#### [Task brief]
Everything from the line containing "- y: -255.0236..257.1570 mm" through the line containing "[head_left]" in the listing below should be copied exactly, and nothing more.

* * *

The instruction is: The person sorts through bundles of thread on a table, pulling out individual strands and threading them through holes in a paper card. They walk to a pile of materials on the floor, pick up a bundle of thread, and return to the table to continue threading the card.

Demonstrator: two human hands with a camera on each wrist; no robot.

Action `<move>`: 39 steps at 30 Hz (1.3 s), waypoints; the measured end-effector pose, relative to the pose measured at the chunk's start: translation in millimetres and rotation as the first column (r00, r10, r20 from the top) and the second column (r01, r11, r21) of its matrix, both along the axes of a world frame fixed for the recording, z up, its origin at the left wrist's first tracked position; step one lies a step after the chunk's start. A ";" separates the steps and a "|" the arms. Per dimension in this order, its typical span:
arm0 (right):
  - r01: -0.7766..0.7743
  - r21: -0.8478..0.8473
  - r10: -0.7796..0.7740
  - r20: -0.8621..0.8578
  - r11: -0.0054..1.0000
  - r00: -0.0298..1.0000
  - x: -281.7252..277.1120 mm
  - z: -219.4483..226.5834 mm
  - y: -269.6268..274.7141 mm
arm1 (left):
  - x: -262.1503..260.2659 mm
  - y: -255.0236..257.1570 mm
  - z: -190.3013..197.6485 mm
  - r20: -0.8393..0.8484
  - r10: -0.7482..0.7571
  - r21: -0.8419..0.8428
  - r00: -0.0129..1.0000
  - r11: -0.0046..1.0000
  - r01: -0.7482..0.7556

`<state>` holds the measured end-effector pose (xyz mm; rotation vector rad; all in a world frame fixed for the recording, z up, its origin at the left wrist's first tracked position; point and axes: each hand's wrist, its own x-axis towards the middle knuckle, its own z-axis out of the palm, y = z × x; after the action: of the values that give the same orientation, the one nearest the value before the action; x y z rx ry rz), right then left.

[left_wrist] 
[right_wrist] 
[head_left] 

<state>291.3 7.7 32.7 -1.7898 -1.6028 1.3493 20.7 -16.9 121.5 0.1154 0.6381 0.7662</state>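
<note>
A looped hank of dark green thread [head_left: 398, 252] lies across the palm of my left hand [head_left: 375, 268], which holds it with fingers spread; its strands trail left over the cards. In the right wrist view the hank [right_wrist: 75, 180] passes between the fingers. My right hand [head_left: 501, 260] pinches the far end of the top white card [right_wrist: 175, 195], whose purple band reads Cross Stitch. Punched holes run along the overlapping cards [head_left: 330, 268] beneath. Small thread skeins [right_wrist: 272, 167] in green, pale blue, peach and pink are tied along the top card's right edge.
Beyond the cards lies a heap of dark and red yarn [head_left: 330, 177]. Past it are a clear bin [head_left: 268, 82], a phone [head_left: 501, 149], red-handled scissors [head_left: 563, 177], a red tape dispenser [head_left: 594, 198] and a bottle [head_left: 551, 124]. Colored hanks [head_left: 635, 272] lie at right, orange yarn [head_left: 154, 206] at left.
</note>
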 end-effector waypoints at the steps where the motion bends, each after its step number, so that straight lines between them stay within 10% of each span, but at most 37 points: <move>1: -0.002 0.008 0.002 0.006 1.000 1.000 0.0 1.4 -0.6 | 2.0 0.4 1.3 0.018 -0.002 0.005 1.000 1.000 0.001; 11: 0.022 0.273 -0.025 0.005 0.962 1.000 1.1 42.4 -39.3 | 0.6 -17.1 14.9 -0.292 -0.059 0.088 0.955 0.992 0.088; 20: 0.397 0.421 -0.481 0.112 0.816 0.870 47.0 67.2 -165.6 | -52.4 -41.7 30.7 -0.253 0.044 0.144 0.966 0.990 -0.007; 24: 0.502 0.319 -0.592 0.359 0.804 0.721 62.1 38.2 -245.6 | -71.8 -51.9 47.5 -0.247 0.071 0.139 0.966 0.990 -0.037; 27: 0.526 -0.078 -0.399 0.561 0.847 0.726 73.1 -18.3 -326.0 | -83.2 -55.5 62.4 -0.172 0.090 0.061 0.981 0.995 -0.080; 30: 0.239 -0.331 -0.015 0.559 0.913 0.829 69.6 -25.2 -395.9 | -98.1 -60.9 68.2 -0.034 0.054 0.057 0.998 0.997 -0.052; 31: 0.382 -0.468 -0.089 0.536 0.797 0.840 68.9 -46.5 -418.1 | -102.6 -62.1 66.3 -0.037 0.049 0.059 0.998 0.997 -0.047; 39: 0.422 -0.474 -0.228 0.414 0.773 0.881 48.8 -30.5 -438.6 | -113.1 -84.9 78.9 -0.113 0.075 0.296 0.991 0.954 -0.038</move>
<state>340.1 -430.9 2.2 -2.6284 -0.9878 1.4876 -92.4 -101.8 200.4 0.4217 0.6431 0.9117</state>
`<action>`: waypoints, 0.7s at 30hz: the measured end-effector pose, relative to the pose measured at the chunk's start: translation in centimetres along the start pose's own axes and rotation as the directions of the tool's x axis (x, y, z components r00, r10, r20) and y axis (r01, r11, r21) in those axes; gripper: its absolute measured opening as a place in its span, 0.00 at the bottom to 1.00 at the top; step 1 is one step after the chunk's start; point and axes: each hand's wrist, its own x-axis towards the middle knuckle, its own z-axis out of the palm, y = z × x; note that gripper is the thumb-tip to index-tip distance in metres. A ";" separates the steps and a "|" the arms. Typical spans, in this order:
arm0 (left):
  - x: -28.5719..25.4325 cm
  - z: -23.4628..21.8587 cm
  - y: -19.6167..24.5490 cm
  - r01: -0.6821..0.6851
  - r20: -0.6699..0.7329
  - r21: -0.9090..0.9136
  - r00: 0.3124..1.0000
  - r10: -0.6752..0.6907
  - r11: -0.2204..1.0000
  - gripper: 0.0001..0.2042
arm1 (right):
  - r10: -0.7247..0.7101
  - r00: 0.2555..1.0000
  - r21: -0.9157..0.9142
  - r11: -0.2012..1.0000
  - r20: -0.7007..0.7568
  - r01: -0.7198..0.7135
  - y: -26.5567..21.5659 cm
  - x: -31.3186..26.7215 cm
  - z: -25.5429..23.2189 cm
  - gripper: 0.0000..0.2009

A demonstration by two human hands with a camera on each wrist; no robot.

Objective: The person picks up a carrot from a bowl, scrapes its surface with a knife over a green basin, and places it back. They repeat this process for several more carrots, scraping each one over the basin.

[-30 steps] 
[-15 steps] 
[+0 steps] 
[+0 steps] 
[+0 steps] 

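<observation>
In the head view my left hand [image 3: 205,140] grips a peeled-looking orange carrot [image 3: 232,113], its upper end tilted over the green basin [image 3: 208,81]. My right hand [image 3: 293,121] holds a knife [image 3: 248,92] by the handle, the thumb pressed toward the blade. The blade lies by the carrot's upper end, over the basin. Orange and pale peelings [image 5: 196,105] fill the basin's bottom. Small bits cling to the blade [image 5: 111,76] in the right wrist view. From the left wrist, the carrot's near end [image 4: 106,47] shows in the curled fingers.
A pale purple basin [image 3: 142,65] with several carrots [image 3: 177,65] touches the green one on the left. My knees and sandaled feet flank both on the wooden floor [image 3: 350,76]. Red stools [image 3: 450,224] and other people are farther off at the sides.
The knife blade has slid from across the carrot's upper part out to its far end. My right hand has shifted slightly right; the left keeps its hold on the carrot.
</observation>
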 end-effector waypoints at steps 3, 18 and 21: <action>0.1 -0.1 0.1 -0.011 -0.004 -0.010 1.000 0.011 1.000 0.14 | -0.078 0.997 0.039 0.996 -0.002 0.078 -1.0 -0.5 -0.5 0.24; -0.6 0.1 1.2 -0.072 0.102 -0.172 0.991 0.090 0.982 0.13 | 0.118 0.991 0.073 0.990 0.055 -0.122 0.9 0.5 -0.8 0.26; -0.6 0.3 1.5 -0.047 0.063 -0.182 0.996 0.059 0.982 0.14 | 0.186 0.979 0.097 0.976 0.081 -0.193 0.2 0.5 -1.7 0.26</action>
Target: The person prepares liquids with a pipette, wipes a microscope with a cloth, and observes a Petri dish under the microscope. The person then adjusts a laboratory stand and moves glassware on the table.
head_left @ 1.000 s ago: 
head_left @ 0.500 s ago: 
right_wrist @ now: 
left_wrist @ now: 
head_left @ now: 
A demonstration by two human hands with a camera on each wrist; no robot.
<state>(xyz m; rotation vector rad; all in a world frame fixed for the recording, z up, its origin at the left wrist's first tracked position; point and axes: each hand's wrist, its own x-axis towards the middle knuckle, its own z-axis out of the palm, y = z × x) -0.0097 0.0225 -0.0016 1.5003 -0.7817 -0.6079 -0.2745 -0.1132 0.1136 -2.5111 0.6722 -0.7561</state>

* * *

#### [Solution to this exercise]
  - y: -255.0236..257.1570 mm
  - z: -190.3013..197.6485 mm
  - r20: -0.8393..0.8484
  - r10: -0.7482..0.7571
  - r21: -0.8419..0.8428
  - r00: -0.0129..1.0000
  - r11: -0.0046..1.0000
  - r01: -0.7482..0.7556

`<state>` holds the measured end-effector pose (xyz mm; rotation vector rad; all in a world frame fixed for the recording, z up, its origin at the left wrist's first tracked position; point and axes: each hand's wrist, its own x-axis towards the middle knuckle, its own z-axis out of the palm, y = z × x; after the action: of the values that give the same orientation, the one nearest the value before the action; x y z rx ry rz), right then left.

[left_wrist] 
[right_wrist] 
[head_left] 

Nothing else is part of this answer.